• Exercise requirements
Retype all of the data word for word, without pictures.

**********

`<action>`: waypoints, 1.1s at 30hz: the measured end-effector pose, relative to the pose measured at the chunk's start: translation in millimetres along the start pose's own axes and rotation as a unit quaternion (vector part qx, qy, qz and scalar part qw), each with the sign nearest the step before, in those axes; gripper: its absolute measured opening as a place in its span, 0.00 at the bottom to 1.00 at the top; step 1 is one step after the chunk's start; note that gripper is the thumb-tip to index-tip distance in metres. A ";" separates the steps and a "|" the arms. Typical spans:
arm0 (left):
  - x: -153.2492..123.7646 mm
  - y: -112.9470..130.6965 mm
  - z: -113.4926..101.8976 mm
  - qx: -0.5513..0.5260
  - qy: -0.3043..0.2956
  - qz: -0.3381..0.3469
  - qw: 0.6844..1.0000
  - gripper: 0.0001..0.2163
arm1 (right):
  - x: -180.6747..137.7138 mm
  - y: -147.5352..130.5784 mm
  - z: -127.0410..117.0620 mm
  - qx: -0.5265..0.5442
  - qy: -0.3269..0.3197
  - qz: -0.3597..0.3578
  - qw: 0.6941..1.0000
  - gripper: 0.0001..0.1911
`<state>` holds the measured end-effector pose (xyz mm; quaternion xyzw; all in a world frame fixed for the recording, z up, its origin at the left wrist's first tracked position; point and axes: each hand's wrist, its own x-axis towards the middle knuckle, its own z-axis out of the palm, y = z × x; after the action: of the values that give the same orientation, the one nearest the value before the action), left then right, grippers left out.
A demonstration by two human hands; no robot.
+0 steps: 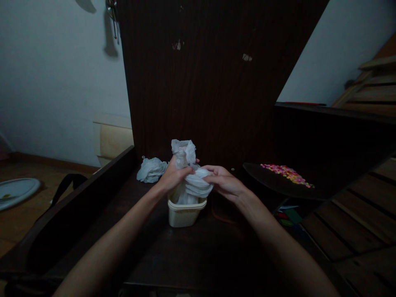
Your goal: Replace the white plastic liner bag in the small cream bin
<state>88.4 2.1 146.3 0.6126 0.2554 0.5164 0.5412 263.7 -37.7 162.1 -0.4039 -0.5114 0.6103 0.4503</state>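
Note:
A small cream plastic container point(185, 215) stands on a dark wooden table point(198, 251). A bundle of white plastic bags point(192, 181) sticks up out of it. My left hand point(173, 176) is wrapped round the left side of the bundle near its top. My right hand point(223, 181) presses its fingers against the right side of the bundle. Both hands are closed on the bags just above the container's rim.
A crumpled white bag point(151, 169) lies at the back left of the table. A dark tray point(278, 181) with several small bright beads point(287, 172) sits to the right. A tall dark wooden panel point(210, 74) rises behind. Wooden slats point(355, 218) lie at the right.

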 end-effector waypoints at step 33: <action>-12.8 8.3 -2.2 0.439 0.049 0.132 0.887 0.10 | -5.6 7.6 5.3 -0.181 0.031 -0.135 0.974 0.16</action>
<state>80.0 -10.5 149.2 0.7899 0.3986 0.4474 0.1303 259.1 -45.0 155.6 -0.4248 -0.6491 0.4284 0.4633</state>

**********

• Your solution
`<action>`: waypoints, 1.1s at 30hz: the measured end-effector pose, relative to the pose measured at the chunk's start: translation in millimetres along the start pose's own axes and rotation as a unit quaternion (vector part qx, qy, qz and scalar part qw), each with the sign nearest the step before, in those axes; gripper: its absolute measured opening as a place in its span, 0.00 at the bottom to 1.00 at the top; step 1 is one step after the chunk's start; note that gripper is the thumb-tip to index-tip distance in metres. A ";" separates the steps and a "|" the arms. Typical spans:
arm0 (left):
  - x: -153.2492..123.7646 mm
  - y: -112.9470..130.6965 mm
  - z: -113.4926..101.8976 mm
  - qx: -0.5513..0.5260
  - qy: -0.3043..0.2956
  - qz: -0.3381..0.3469
  - qw: 0.6844..1.0000
  - gripper: 0.0001..0.2163
arm1 (right):
  - x: -180.6747..137.7138 mm
  - y: -147.5352..130.5784 mm
  - z: -127.0410..117.0620 mm
  - qx: -0.5265..0.5442
  - qy: -0.3269..0.3197
  - qz: -0.3597..0.3578
  - qw: 0.6941..1.0000
  - gripper: 0.0001..0.1911
`<state>` holds the measured end-effector pose (xyz mm; quaternion xyzw; all in a world frame fixed for the recording, z up, its origin at the left wrist's first tracked position; point and axes: each hand's wrist, its own x-axis towards the middle knuckle, its own z-axis out of the palm, y = z × x; after the action: of the values that give the same orientation, the one nearest the value before the action), left then right, grippers left out.
A demonstration by two human hands; no robot.
+0 steps: 
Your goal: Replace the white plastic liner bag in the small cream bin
<state>88.4 2.1 146.3 0.6126 0.2554 0.5164 0.5412 263.7 -37.7 162.1 -0.4039 -0.5114 0.6103 0.4503</state>
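Note:
A small cream plastic container point(185, 215) stands on a dark wooden table point(198, 251). A bundle of white plastic bags point(192, 181) sticks up out of it. My left hand point(173, 176) is wrapped round the left side of the bundle near its top. My right hand point(223, 181) presses its fingers against the right side of the bundle. Both hands are closed on the bags just above the container's rim.
A crumpled white bag point(151, 169) lies at the back left of the table. A dark tray point(278, 181) with several small bright beads point(287, 172) sits to the right. A tall dark wooden panel point(210, 74) rises behind. Wooden slats point(355, 218) lie at the right.
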
 end-effector waypoints at step 33: <action>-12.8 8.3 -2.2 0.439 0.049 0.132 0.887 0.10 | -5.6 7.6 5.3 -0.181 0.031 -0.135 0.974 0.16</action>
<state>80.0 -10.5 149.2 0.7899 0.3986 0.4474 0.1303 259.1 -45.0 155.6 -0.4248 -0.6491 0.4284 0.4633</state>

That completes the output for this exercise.